Over the next several days, we conducted a series of home visits in teams of 5-6 students to interview local farmers about their personal finances and experience with the Caja. We learned all about harvesting coffee and plantains, while promoting the importance of savings and loans.

We were struck not only by the extreme poverty in the community, but also by the vast gap between the elite members of the community and those less fortunate. Wealthier community members tended to have fewer children, better homes, and more land. Poorer community members typically worked as day laborers on the land of others and dreamed of one day buying their own manzana, a local unit of measure equal to about 1.68 acres.

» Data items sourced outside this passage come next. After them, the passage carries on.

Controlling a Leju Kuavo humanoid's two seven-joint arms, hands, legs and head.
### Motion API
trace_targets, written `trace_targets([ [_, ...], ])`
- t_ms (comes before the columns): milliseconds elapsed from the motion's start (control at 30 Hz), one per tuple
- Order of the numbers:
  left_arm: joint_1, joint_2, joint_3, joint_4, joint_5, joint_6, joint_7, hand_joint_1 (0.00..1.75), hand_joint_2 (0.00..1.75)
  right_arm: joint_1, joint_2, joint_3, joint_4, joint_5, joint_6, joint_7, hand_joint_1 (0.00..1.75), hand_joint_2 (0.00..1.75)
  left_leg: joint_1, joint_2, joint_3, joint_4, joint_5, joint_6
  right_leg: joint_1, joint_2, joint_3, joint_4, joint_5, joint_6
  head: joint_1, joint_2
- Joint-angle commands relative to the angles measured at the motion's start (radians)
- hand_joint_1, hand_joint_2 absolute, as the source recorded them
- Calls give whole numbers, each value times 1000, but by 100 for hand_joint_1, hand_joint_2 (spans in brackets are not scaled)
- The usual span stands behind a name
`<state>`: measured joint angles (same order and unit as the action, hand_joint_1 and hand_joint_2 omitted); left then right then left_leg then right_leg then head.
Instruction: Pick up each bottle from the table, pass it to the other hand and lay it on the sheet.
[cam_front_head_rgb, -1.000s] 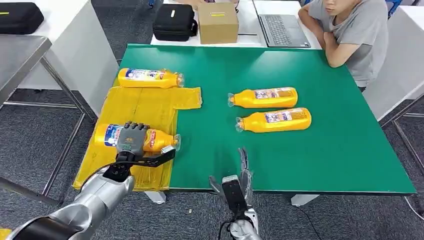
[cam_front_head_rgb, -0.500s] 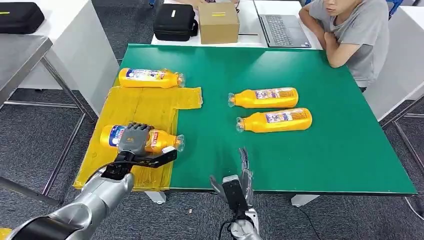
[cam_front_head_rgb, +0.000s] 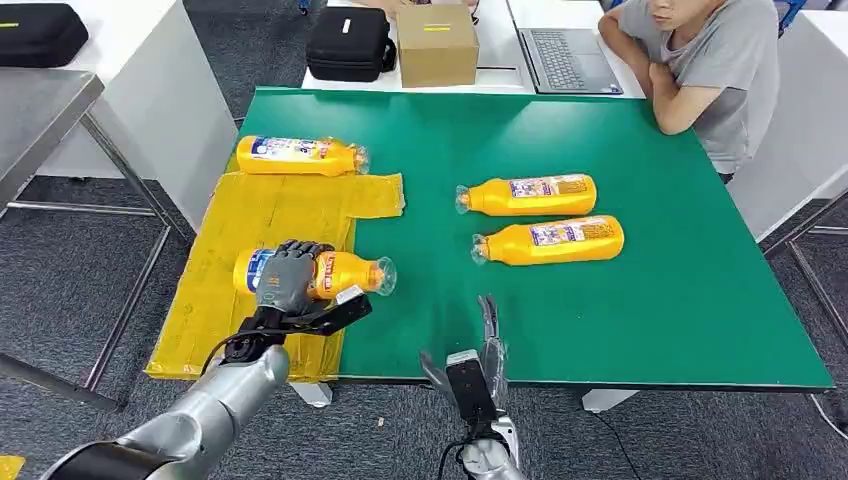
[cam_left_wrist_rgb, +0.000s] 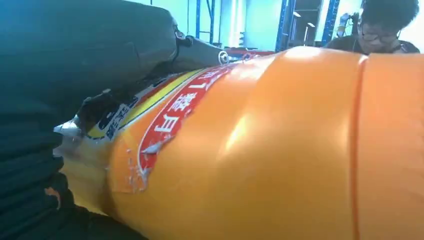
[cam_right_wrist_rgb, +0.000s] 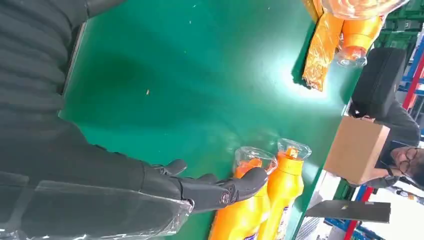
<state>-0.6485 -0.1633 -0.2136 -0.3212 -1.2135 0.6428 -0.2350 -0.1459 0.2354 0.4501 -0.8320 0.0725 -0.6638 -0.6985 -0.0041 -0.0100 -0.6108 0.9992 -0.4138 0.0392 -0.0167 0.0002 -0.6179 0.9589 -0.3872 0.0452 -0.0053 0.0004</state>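
Left hand (cam_front_head_rgb: 290, 277) clenched, right hand (cam_front_head_rgb: 487, 345) open-fingered

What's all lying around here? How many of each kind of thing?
Orange bottles: 4, namely one in the left hand, one at the sheet's far edge, two on the green table
Yellow sheet: 1
Black cases: 2
Cardboard box: 1
Laptop: 1
Total: 9

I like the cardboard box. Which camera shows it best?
The head view: the cardboard box sits whole beside the laptop. The right wrist view shows it sideways, partly hidden. I can't make it out in the left wrist view.
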Motion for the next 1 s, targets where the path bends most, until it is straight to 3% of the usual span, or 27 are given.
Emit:
trace_targets([
  [33,-21,-7,37,59,0,-15,9,175,175,-27,-19,-2,37,0,0,0,0,175,1,2,5,0,-3,-2,1,1,5,0,-2,-2,0,0],
  [333,-14,12,-17,73,-80,-45,127,175,175,-27,-20,10,39,0,-12,0,0,175,1,2,4,-1,-2,-2,1,1,3,0,-1,-2,0,0],
  [633,10,-18,50,67,12,-66,27,175,175,-29,-24,22,44,2,-18,0,0,175,1,2,5,0,-3,-2,1,1,5,-1,-2,-2,0,0],
  [1000,14,-24,62,77,33,-110,2,175,175,-30,-25,23,49,-1,-21,0,0,175,1,2,6,-1,-3,-2,1,1,6,-1,-2,-2,0,0],
])
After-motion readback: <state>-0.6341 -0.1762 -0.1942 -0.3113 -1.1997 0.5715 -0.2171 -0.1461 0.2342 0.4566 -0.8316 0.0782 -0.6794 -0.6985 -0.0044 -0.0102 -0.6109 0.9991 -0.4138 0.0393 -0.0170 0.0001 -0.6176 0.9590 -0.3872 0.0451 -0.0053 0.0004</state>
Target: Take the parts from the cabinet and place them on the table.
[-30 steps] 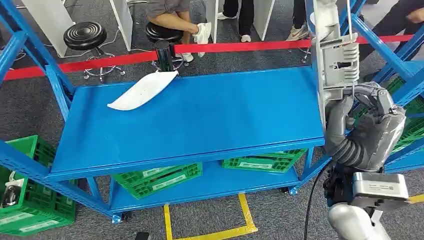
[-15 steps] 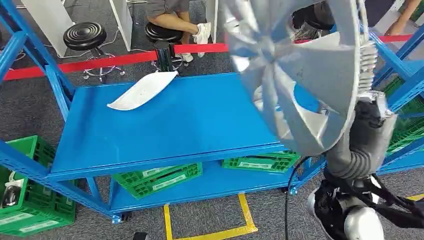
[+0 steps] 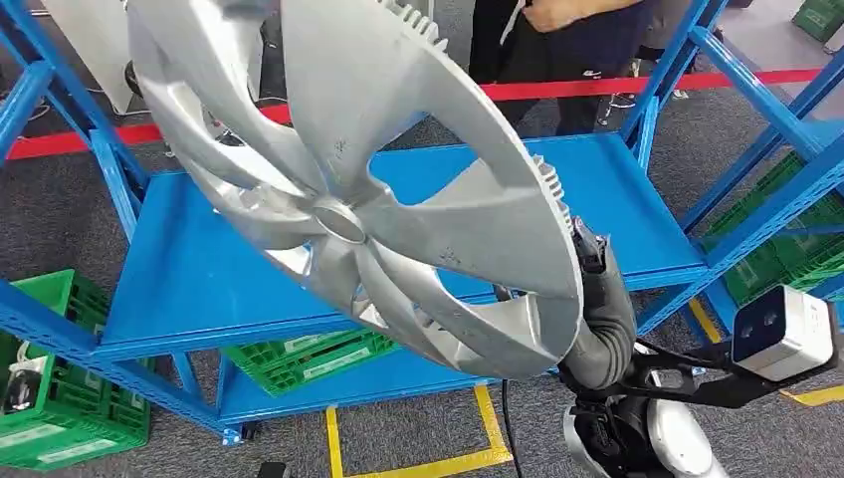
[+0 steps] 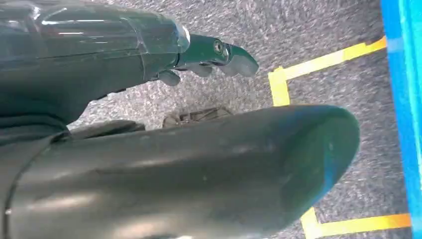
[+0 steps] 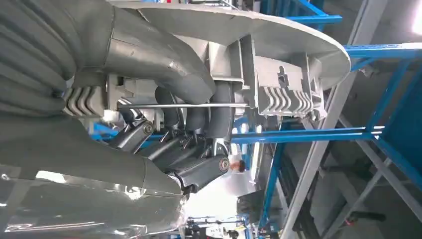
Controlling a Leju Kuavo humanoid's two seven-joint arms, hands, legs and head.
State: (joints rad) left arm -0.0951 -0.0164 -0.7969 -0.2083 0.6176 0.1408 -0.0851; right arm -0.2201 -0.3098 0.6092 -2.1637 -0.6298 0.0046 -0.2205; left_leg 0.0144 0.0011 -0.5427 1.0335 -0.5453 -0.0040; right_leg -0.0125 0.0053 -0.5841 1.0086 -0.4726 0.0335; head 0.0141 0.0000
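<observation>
Your silver wheel cover (image 3: 348, 189) takes up the upper left and centre of the head view, tilted with its spoked face toward the camera and held above the blue shelf (image 3: 179, 279). You see its lower right rim meeting the right arm, but the cover hides the hand there. The right wrist view gives you what the head view cannot: the right hand (image 5: 184, 107) grasps the cover's rim from behind, the thick thumb laid over the ribbed back edge and the darker fingers (image 5: 196, 119) curled around the inner ring and its wire.

The left wrist view shows you the left hand (image 4: 214, 55) hanging over grey carpet, nothing in it. Its dark fingertips are partly tucked behind the cover of the wrist, so you cannot tell whether they are spread or curled. Yellow floor tape (image 4: 318, 64) runs below it.

By count, you have one wheel cover in the pictures. Green crates (image 3: 318, 357) sit on the lower shelf and beside the rack; four are visible, the one at the right edge behind blue posts. A red barrier band (image 3: 60, 141) crosses the top of the frame, and one person (image 3: 567, 40) stands behind it at upper centre.
</observation>
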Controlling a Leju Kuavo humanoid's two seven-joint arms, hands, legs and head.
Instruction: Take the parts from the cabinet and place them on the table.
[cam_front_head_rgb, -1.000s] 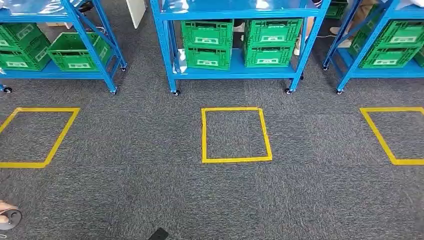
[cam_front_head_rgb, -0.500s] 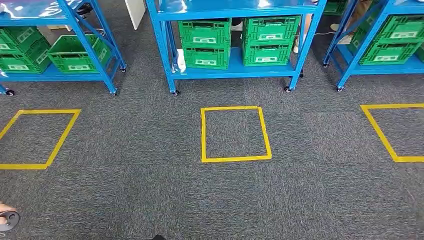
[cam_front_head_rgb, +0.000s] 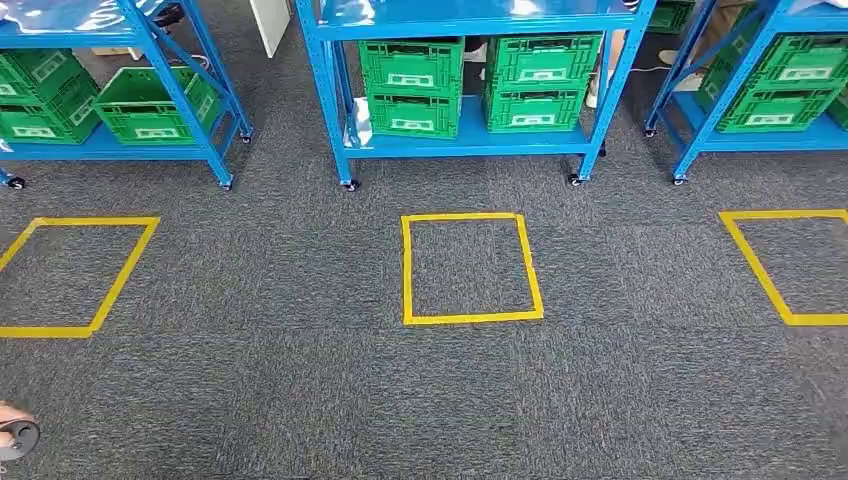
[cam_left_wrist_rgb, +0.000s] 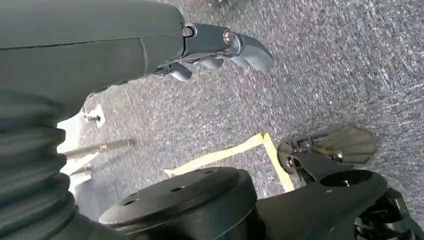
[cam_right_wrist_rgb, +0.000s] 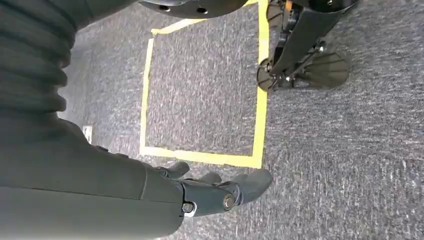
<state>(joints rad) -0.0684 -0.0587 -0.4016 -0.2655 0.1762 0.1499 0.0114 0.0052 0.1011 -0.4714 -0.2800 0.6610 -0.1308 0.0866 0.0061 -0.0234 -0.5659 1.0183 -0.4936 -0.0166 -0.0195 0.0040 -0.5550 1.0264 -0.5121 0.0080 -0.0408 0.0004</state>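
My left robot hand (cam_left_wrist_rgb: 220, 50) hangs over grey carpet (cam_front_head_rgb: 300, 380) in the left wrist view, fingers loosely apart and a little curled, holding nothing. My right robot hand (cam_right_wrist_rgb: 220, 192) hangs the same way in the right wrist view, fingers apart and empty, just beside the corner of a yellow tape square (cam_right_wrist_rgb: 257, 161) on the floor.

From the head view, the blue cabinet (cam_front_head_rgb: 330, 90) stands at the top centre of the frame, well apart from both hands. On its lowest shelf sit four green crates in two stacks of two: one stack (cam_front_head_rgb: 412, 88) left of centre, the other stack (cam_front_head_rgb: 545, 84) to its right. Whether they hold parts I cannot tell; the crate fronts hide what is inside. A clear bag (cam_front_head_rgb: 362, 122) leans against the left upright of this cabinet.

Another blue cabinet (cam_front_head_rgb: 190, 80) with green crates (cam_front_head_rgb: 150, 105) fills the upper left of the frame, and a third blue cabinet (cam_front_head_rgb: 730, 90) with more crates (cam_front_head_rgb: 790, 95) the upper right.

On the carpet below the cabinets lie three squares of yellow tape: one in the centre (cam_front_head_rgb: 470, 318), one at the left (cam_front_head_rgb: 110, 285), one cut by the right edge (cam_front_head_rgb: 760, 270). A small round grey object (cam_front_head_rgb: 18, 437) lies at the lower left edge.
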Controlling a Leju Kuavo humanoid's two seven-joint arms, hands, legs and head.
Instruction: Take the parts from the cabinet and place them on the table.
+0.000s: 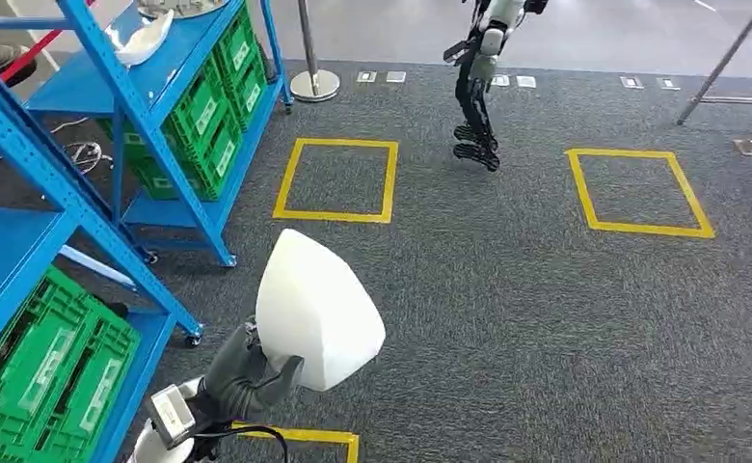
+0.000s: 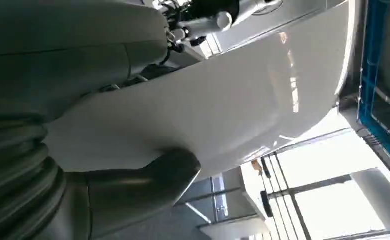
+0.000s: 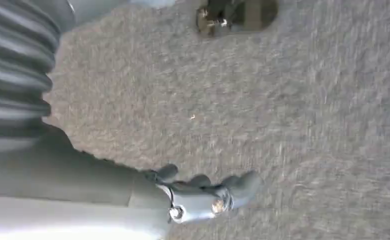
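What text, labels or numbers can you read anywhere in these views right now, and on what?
None can be read.
Green crates on the blue cabinet: pale label strips, too small and blurred to read.
White part held by the left hand: no marking visible.
Right hand over grey carpet: no text.

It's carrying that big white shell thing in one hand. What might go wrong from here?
The left hand grips the white part near one edge only, with most of it sticking out above, so it might tip or slip out. The blue rack stands close on that side, so the part could knock against it. Another robot stands on the carpet ahead and could get in the way.
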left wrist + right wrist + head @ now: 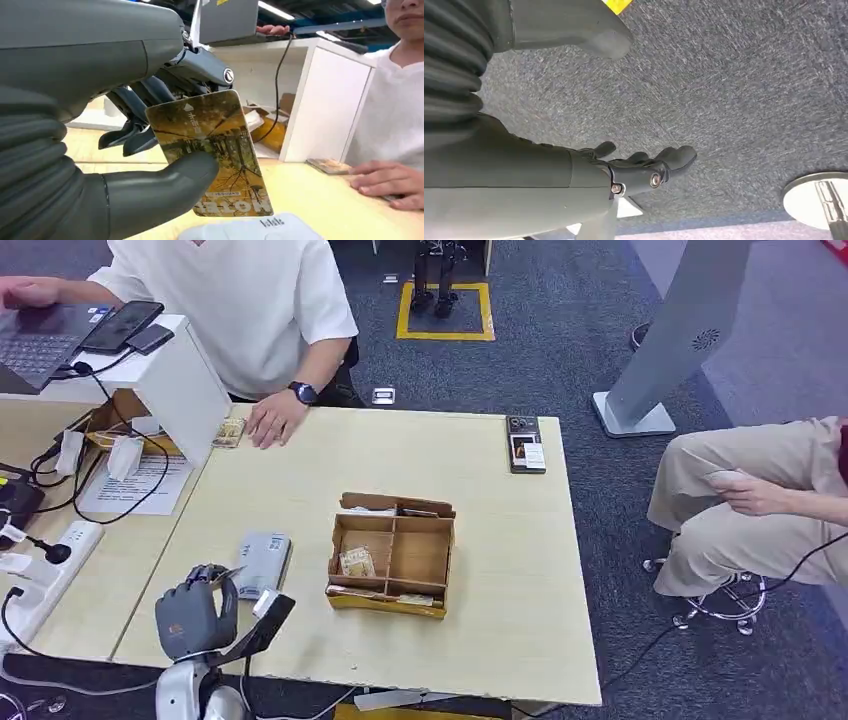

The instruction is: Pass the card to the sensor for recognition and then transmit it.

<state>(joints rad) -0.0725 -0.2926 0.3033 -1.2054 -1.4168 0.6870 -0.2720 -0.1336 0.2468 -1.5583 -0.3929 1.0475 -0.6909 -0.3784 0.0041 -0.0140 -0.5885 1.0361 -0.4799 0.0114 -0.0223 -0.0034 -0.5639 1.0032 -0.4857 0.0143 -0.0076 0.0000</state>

On our third and final day in El Encinal, we gave a presentation to the entire community on the benefits of joining the Caja (gracefully accompanied by a microfinance song sung in broken Spanish to the tune of "In the Jungle"). The presentation was well attended by the adults in the community; the women wore their best dresses and the men carried fancy machete scabbards sporting decorative stones and fringe. Afterwards, the Caja hosted a fiesta for the children of the community, complete with a piñata, coke, and cake.

What struck me the most about my time in El Encinal was how politics played out on a local level - it was like a tiny microcosm of public affairs. When I asked Danny about what made a caja successful, he had an interesting answer. In other cajas, the leadership consists of younger men who are not established or wealthy, but who are still doing well for themselves. He explained that these young men are motivated, interested in change, and willing to take risks, whereas the leadership of El Encinal is older, better established, and more risk-averse.

That evening, we presented to Danny with recommendations for how the Caja could improve its operations, along with a $100 donation from each student. We saw an opportunity to attract some "fresh blood" into the Caja. It is currently run by a relatively small group of community members (20), and the leadership positions are monopolized by one family. We suggested the Caja lower its entrance fee and attract more members. We also recommended the Caja provide basic budget training for all loan recipients, and create a standardized schedule for overdue loans.

In the end, I was grateful for the opportunity to meet the people of El Encinal. It reaffirmed my belief that we are really not so different after all - many of the coffee farmers reminded me of my grandfather, whose family emigrated to the United States from Italy in 1921 to make a better life for themselves. Ultimately it is the relationships we build that enable us to make dreams become a reality.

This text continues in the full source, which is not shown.